**What you are asked to do:** Your job with the data below is to output exactly the lines from the one holding "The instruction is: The" down to the one holding "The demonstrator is", both included, and no others.
** Entries provided follows **
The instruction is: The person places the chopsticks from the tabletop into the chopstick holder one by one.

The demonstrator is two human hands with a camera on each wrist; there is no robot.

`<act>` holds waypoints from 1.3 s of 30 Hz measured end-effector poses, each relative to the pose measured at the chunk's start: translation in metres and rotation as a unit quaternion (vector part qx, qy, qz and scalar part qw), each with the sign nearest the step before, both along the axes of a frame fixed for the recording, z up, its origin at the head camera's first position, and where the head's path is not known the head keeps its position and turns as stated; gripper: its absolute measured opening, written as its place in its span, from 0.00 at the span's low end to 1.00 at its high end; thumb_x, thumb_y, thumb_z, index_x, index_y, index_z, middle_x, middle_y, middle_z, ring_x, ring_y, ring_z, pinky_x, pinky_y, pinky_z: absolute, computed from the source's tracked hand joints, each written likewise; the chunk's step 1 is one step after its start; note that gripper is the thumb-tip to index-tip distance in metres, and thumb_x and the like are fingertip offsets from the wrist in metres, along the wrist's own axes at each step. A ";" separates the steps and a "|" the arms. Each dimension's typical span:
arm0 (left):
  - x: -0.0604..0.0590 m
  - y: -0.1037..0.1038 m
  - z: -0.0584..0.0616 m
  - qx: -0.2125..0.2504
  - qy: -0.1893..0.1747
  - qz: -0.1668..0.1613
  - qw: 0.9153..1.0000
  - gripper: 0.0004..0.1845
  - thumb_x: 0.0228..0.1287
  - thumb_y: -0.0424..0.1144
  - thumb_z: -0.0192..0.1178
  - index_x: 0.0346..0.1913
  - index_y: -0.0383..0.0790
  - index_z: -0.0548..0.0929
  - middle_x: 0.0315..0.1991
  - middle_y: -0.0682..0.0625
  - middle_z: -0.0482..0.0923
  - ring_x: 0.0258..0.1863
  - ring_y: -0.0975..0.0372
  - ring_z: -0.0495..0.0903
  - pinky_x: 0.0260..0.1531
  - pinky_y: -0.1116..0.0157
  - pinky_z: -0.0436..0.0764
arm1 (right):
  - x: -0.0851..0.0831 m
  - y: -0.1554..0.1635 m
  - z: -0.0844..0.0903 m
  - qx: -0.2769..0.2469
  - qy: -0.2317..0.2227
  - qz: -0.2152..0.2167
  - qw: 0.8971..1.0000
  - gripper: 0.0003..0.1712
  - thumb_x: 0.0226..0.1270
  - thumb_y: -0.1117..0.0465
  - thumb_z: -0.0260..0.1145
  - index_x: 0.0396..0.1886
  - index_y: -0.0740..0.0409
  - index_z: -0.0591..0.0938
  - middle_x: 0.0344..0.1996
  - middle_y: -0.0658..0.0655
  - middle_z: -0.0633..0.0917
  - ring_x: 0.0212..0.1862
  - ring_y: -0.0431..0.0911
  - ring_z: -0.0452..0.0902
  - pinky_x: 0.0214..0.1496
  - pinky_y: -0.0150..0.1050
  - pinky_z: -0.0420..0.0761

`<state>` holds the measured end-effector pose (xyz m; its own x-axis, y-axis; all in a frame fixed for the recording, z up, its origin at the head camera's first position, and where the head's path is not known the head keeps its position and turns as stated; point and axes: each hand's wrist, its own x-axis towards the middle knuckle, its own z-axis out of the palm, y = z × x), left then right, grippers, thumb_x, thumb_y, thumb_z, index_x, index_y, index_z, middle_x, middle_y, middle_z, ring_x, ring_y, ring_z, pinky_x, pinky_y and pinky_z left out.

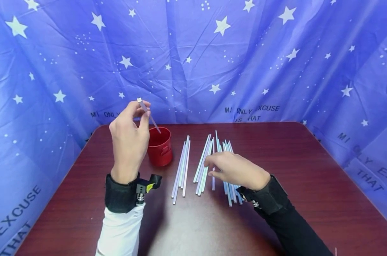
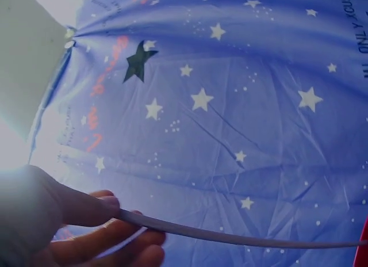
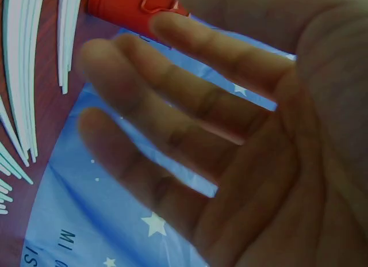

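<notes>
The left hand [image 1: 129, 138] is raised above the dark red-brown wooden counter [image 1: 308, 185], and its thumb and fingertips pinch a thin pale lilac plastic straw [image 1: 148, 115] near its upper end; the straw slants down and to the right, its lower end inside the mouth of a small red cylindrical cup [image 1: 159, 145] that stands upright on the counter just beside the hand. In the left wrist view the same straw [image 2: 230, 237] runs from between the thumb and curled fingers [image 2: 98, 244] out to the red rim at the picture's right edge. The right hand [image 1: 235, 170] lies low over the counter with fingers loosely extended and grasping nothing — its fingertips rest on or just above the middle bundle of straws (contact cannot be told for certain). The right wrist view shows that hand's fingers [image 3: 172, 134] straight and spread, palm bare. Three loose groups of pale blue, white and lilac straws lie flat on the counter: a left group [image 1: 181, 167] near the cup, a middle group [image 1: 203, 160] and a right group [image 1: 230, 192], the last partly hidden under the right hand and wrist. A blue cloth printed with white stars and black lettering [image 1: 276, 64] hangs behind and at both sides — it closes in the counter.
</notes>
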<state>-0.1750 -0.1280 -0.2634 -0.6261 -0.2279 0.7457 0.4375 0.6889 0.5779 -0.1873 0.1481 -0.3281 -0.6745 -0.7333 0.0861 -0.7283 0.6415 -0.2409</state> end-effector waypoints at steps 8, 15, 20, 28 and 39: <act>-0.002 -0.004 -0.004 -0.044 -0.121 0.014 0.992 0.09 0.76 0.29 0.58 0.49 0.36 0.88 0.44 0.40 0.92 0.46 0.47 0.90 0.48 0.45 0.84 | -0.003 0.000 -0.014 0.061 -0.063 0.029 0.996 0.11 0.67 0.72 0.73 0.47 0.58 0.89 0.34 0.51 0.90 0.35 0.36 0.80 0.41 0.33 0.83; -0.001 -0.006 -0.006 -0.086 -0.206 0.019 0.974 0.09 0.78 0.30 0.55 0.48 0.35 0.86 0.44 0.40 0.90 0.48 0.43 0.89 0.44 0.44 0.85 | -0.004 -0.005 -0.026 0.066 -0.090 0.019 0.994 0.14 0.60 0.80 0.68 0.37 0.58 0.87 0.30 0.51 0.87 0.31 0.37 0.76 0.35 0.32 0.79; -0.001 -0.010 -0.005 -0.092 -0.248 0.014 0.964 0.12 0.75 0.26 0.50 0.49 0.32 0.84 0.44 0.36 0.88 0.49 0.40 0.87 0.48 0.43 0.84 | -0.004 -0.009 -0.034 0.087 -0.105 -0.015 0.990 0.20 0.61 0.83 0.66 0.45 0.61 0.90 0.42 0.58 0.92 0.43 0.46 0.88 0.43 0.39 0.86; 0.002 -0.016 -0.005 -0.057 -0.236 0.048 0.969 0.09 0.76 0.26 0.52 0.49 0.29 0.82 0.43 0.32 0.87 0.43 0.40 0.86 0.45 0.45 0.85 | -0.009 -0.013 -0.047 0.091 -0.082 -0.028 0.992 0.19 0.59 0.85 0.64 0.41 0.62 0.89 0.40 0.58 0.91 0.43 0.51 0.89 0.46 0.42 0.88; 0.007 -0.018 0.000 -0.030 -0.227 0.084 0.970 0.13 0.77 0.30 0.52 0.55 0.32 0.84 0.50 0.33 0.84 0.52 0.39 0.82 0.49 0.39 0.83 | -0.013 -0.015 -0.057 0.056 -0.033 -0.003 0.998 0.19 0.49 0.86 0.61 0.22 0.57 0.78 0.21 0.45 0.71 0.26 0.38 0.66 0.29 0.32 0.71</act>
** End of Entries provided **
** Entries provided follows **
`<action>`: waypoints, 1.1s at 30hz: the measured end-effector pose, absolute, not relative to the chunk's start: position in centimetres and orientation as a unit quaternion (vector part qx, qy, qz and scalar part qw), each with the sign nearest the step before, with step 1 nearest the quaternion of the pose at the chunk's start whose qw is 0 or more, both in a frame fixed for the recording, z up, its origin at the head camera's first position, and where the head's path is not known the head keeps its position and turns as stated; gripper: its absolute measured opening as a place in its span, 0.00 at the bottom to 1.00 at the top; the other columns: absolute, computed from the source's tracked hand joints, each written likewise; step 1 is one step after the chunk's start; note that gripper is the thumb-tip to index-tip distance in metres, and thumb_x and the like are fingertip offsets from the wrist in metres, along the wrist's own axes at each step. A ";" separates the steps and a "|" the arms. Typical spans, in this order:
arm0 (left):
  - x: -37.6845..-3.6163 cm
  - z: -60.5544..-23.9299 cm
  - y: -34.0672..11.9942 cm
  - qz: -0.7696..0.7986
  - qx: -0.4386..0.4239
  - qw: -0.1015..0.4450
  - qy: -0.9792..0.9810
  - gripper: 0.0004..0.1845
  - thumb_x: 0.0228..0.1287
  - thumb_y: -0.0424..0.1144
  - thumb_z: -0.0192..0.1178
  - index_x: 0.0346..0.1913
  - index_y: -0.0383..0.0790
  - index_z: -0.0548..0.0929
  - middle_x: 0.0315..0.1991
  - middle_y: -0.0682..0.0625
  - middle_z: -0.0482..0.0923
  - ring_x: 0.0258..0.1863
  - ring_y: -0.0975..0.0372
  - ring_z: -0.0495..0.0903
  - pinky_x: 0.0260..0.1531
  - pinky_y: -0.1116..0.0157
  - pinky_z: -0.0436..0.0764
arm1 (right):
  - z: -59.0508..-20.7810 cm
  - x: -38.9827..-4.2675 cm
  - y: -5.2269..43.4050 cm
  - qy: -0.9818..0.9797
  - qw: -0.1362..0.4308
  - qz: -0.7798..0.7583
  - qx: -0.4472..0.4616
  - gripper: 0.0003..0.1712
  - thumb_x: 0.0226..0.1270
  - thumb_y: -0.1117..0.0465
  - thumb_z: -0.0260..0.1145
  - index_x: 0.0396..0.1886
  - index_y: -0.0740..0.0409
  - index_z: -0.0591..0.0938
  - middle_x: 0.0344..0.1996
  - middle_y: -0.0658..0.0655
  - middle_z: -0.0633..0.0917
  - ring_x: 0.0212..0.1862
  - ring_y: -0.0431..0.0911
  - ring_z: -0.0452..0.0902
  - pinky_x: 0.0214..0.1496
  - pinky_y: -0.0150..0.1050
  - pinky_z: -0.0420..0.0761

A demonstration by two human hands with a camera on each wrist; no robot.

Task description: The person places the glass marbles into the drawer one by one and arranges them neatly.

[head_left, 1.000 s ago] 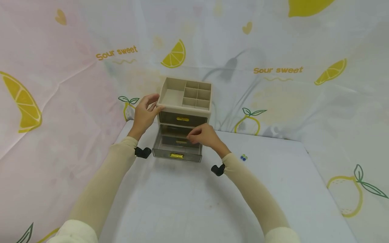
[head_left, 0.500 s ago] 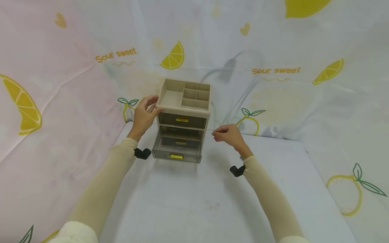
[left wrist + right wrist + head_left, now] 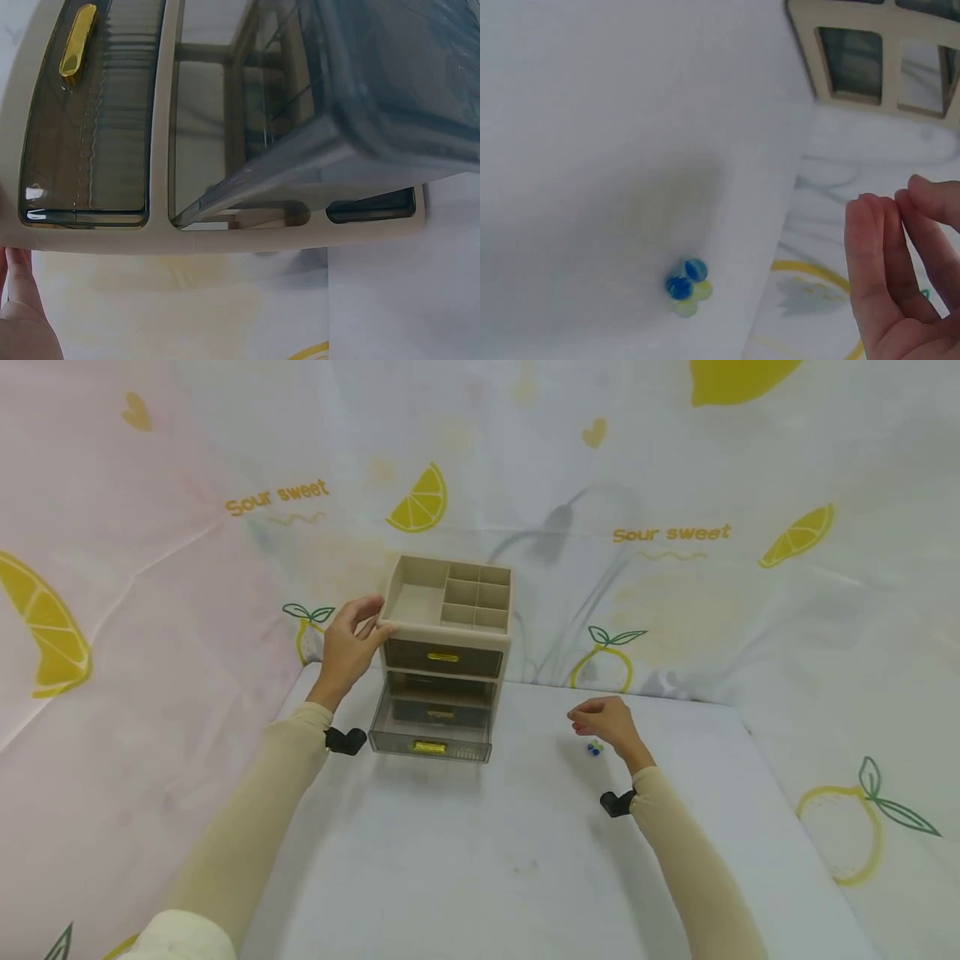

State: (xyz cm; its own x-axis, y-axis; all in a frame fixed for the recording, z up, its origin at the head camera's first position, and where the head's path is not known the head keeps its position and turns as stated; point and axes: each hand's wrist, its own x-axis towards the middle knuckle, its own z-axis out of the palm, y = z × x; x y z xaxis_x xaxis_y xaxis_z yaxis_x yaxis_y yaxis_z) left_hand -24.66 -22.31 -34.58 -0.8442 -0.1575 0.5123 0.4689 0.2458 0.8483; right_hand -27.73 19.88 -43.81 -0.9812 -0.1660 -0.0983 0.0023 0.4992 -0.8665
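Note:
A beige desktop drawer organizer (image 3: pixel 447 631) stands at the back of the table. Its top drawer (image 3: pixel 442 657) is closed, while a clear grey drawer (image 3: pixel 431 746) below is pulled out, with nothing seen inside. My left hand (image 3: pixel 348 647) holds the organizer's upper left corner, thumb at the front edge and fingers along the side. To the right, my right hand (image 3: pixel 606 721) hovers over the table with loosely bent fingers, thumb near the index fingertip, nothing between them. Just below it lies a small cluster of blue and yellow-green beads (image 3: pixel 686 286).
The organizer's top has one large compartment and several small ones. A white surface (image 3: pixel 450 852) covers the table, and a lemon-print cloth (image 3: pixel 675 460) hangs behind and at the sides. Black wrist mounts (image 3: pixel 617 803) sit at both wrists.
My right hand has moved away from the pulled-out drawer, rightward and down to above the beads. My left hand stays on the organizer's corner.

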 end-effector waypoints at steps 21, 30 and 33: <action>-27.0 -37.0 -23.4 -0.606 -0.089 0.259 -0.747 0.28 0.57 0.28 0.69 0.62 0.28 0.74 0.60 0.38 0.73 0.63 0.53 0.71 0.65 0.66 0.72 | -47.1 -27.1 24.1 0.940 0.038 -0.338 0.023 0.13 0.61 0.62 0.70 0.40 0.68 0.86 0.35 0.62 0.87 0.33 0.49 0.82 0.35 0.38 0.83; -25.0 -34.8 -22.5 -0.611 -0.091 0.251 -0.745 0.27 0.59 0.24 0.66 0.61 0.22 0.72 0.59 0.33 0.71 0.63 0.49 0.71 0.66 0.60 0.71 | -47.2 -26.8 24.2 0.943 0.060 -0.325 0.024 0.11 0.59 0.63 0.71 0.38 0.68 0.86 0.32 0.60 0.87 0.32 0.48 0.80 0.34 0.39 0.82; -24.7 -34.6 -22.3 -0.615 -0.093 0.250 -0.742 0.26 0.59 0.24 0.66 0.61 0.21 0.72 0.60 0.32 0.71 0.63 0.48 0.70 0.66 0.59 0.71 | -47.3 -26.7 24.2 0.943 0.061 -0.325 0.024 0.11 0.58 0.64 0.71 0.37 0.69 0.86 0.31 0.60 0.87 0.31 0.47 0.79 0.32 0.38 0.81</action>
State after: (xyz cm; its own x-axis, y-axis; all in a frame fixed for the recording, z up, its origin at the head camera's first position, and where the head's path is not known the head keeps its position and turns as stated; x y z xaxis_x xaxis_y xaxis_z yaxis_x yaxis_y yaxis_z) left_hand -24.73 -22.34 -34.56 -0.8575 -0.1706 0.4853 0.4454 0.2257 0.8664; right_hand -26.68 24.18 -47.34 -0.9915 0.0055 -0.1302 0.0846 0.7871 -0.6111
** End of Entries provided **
**Exercise result:**
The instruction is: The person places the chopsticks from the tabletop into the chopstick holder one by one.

The demonstrator is two human hands with a camera on each wrist; there is no robot.

Here the answer is complete.